In turn, Clapper’s January 6, 2017, report to Obama that the president soon declassified for the public made specific claim to being privy to Putin’s private deliberations - something that by itself exposed the possibility of a mole in Putin’s inner circle to the world, endangering Smolenkov far more than anything Trump did or did not say in subsequent meetings with Russian officials as president, all the more so since Smolenkov was not the highly-placed man Obama or Trump believed him to be.

"Nobody revealed any state secrets during that conversation or even non-state ones,” Russian Foreign Minister Sergei Lavrov noted Tuesday. “This, by the way, was confirmed by then-national security adviser Herbert McMaster, who was present at the meeting. Other people who are at least a little familiar with what was discussed then can also confirm this.” 

Maté noted that, if Smolenkov had the high-level access Brennan claimed, he should have been able to warn the Obama administration about several events that caught them completely off-guard, such as the Russian annexation of Crimea or its entry into the Syrian Civil War on Damascus’ side.

“We have seen a pattern where, to get ahead of stories that can be damning towards the intelligence officials who gave us this Russiagate disaster, we’ve seen leaks come out beforehand in an attempt to sort of mitigate the impact, and, you know, that very much fits the pattern here,” Maté told Sputnik, noting the CNN and NYT stories contradicted each other at several points. “That looked to me like an attempt to pin something on Trump, an attempt to make the CIA look good in advance of what could be more damaging information.”

“We are expecting the Justice Department Inspector General’s report coming out soon, so this could be coming out in advance of that,” Maté noted.

“It’s important to stress a few things: first of all, this story raises new questions about the intelligence that was used to justify this whole Russiagate thing, because by all accounts, this source in the Kremlin was critical for the assessment by the intelligence community - basically a process controlled by John Brennan - that Russia launched this massive interference campaign to elect Donald Trump. Well, if this source was so critical, then that’s new reason to doubt John Brennan’s assessment - all the more so since the source, apparently, didn’t have the high-level contacts that [Brennan] claimed,” Maté said.

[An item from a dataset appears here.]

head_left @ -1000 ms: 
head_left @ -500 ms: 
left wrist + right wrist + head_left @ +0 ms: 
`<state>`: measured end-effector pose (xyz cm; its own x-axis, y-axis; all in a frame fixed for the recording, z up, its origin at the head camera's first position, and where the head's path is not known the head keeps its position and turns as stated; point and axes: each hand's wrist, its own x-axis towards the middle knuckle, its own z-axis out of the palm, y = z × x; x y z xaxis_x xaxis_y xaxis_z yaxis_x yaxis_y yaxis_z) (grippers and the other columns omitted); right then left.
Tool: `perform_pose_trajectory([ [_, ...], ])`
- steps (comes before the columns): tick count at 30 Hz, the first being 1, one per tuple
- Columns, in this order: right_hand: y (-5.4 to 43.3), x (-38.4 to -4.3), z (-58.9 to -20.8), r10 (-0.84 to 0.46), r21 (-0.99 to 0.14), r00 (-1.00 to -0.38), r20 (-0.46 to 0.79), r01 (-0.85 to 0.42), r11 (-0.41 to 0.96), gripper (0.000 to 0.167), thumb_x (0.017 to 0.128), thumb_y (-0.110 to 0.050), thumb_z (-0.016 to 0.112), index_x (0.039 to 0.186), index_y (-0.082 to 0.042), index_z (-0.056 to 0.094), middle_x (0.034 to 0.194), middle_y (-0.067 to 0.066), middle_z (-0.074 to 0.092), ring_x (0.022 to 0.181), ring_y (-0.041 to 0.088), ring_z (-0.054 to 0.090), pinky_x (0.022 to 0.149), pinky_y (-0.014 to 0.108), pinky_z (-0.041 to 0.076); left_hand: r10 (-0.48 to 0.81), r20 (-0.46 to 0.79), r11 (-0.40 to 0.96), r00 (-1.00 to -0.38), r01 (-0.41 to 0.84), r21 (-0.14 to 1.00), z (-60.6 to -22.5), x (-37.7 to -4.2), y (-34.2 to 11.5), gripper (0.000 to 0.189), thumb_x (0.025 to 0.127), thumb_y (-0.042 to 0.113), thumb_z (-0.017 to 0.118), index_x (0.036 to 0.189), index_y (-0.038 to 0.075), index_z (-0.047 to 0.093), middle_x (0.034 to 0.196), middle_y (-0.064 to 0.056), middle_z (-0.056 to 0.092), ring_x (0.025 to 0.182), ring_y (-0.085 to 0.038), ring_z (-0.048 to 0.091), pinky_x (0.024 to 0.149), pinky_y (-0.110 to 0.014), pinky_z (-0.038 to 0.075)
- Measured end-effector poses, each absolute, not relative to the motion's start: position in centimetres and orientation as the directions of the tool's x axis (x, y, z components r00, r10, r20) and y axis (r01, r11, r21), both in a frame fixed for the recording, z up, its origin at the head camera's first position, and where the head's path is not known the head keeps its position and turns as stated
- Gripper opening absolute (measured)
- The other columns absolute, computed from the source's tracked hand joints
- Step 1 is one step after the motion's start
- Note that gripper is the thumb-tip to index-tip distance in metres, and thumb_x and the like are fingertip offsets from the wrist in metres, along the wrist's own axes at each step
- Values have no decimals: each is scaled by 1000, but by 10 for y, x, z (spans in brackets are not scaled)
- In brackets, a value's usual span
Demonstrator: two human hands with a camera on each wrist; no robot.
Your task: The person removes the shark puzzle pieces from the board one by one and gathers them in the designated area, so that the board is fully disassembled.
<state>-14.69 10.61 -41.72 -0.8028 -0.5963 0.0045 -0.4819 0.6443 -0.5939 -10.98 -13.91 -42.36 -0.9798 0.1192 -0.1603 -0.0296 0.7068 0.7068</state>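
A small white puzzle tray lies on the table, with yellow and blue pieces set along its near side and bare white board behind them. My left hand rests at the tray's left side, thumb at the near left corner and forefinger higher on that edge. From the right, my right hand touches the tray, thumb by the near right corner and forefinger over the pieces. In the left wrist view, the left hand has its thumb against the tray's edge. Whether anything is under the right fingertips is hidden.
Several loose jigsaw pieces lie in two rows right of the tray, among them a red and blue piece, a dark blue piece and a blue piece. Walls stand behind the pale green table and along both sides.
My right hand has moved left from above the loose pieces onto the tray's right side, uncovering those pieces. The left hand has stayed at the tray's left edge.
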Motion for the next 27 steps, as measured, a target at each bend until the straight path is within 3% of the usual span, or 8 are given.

“And also, we know already that when the House Republicans looked at this, when they did a review of the intelligence process, they found that on this question of Putin’s intentions to elect Trump, that the CIA’s analysis suffered from ‘significant [intelligence] tradecraft failings,’” Maté noted. “We haven’t known up until this point exactly why they said that; I’m guessing here that they were looking at the credentials and the merits of this source that we now know about.”